1. Text Normalization

In [69]:
import nltk
import numpy as np
import pandas as pd

In [70]:
df = pd.read_csv("elonmusk_tweets.csv")

In [71]:
df.shape

(2819, 3)

In [72]:
df.info()

<class 'pandas.core.frame.DataFrame'>
RangeIndex: 2819 entries, 0 to 2818
Data columns (total 3 columns):
 #   Column      Non-Null Count  Dtype 
---  ------      --------------  ----- 
 0   id          2819 non-null   int64 
 1   created_at  2819 non-null   object
 2   text        2819 non-null   object
dtypes: int64(1), object(2)
memory usage: 66.2+ KB


In [73]:
df.describe()

Unnamed: 0,id
count,2819.0
mean,5.804848e+17
std,2.186404e+17
min,15434730000.0
25%,3.506818e+17
50%,6.569719e+17
75%,7.704732e+17
max,8.496369e+17


In [74]:
import re
import nltk
nltk.download('punkt')
from nltk.corpus import stopwords
from nltk.tokenize import word_tokenize
from nltk.stem import PorterStemmer
import string


[nltk_data] Downloading package punkt to
[nltk_data]     C:\Users\ThisPc\AppData\Roaming\nltk_data...
[nltk_data]   Package punkt is already up-to-date!


In [75]:
def normalize(document):

    text = "".join([ch for ch in document if ch not in string.punctuation])
    
    tokens = word_tokenize(text)
    
    stemmer = PorterStemmer()
    ret = " ".join([stemmer.stem(word.lower()) for word in tokens])
    
    return ret

original_documents = [x.strip() for x in df['text']]
documents = [normalize(d).split() for d in original_documents]
documents[0]

['band', 'so', 'the', 'robot', 'spare', 'human', 'httpstcov7jujqwfcv']

In [76]:
import re

emoticons_str = r"""
    (?:
        [:=;] # Eyes
        [oO-]? # Nose (optional)
        [D)\]\(\]/pP] # Mouth
    )"""

regex_str = [
    emoticons_str,
    r'<[^>]+>',  # HTML tags
    r'(?:@[\w_]+)',  # @-mentions
    r"(?:\#+[\w_]+[\w'_-]*[\w_]+)",  # hash-tags
    r'http[s]?://(?:[a-z]|[0-9]|[$-_@.&+]|[!*,]|(?:%[0-9a-f][0-9a-f]))+',  # URLs
    r'(?:(?:\d+,?)+(?:\.?\d+)?)',  # numbers
    r"(?:[a-z][a-z'\-_]+[a-z])",  # words with - and '
    r'(?:[\w_]+)',  # other words
    r'(?:\S)'  # anything else
]

tokens_re = re.compile(r'(' + '|'.join(regex_str) + ')', re.VERBOSE | re.IGNORECASE)
emoticon_re = re.compile(r'^' + emoticons_str + '$', re.VERBOSE | re.IGNORECASE)


def tokenize(s):
    return tokens_re.findall(s)


def preprocess(s, lowercase=False):
    tokens = tokenize(s)
    if lowercase:
        tokens = [token if emoticon_re.search(token) else token.lower() for token in tokens]
    return tokens


original_documents = [x.strip() for x in df['text']]
documents = [preprocess(d) for d in original_documents]

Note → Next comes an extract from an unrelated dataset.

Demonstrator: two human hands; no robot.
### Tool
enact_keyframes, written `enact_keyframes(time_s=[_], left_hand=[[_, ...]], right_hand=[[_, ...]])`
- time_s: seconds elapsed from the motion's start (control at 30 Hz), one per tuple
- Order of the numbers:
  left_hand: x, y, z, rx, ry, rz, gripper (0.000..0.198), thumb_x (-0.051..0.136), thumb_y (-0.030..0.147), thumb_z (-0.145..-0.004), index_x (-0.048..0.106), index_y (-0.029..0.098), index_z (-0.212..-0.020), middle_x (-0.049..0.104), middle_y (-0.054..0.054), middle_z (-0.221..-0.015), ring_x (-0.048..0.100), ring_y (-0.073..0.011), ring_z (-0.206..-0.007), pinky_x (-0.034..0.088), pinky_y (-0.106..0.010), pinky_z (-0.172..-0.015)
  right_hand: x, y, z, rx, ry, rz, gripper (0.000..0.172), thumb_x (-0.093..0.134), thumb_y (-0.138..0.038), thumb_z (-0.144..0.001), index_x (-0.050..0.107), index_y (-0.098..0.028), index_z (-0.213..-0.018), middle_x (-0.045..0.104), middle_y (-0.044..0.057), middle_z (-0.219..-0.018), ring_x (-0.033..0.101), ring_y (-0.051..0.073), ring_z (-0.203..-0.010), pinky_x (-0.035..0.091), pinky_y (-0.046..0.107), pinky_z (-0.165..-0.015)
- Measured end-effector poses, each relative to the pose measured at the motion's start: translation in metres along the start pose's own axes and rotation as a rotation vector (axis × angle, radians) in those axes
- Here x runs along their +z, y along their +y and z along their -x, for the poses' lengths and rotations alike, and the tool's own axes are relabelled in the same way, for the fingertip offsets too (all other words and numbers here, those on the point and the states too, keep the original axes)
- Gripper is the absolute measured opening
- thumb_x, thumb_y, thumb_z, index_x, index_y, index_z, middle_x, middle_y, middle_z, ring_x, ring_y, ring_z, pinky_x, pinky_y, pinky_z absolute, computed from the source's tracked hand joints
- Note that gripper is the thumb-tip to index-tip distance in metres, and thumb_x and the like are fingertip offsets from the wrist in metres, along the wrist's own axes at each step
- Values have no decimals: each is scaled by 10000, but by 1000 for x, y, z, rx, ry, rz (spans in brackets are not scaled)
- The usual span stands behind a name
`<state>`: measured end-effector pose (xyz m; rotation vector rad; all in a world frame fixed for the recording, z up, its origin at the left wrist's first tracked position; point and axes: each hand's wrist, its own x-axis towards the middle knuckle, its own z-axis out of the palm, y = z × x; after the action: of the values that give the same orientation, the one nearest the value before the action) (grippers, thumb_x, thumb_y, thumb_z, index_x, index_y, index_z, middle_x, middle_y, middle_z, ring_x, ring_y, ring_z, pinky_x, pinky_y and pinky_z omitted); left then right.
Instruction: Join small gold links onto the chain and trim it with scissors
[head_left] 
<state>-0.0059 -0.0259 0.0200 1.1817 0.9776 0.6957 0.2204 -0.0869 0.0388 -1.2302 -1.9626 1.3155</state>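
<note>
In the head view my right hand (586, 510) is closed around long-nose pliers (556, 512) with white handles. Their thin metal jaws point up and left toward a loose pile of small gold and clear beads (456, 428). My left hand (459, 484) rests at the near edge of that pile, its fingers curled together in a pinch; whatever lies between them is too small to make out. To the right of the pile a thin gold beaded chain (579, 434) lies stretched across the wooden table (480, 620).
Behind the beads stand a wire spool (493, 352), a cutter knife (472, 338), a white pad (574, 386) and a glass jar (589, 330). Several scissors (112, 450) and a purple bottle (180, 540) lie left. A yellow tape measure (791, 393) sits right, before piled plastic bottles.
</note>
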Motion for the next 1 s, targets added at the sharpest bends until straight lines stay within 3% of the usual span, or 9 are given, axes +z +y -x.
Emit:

documents[1]  # Print the preprocessed document at index 1

['b',
 '"',
 '@ForIn2020',
 '@waltmossberg',
 '@mims',
 '@defcon_5',
 'Exactly',
 '.',
 'Tesla',
 'is',
 'absurdly',
 'overvalued',
 'if',
 'based',
 'on',
 'the',
 'past',
 ',',
 'but',
 "that's",
 'irr',
 '\\',
 'xe2',
 '\\',
 'x80',
 '\\',
 'xa6',
 'https://t.co/qQcTqkzgMl',
 '"']

2. Implement TF-IDF

In [77]:
import pandas as pd
from collections import Counter
nltk.download('stopwords')
from nltk.corpus import stopwords
from sklearn.feature_extraction.text import CountVectorizer
import math

[nltk_data] Downloading package stopwords to
[nltk_data]     C:\Users\ThisPc\AppData\Roaming\nltk_data...
[nltk_data]   Package stopwords is already up-to-date!


In [88]:
def tf(vocabulary, documents):
    matrix = [0] * len(documents)
    for i, document in enumerate(documents):
        counts = Counter(document)
        matrix[i] = [0] * len(vocabulary)
        for j, term in enumerate(vocabulary):
            matrix[i][j] = counts[term]
    return matrix

tf = tf(vocabulary, documents)
np.array(vocabulary)[np.where(np.array(tf[1]) > 0)], np.array(tf[1])[np.where(np.array(tf[1]) > 0)]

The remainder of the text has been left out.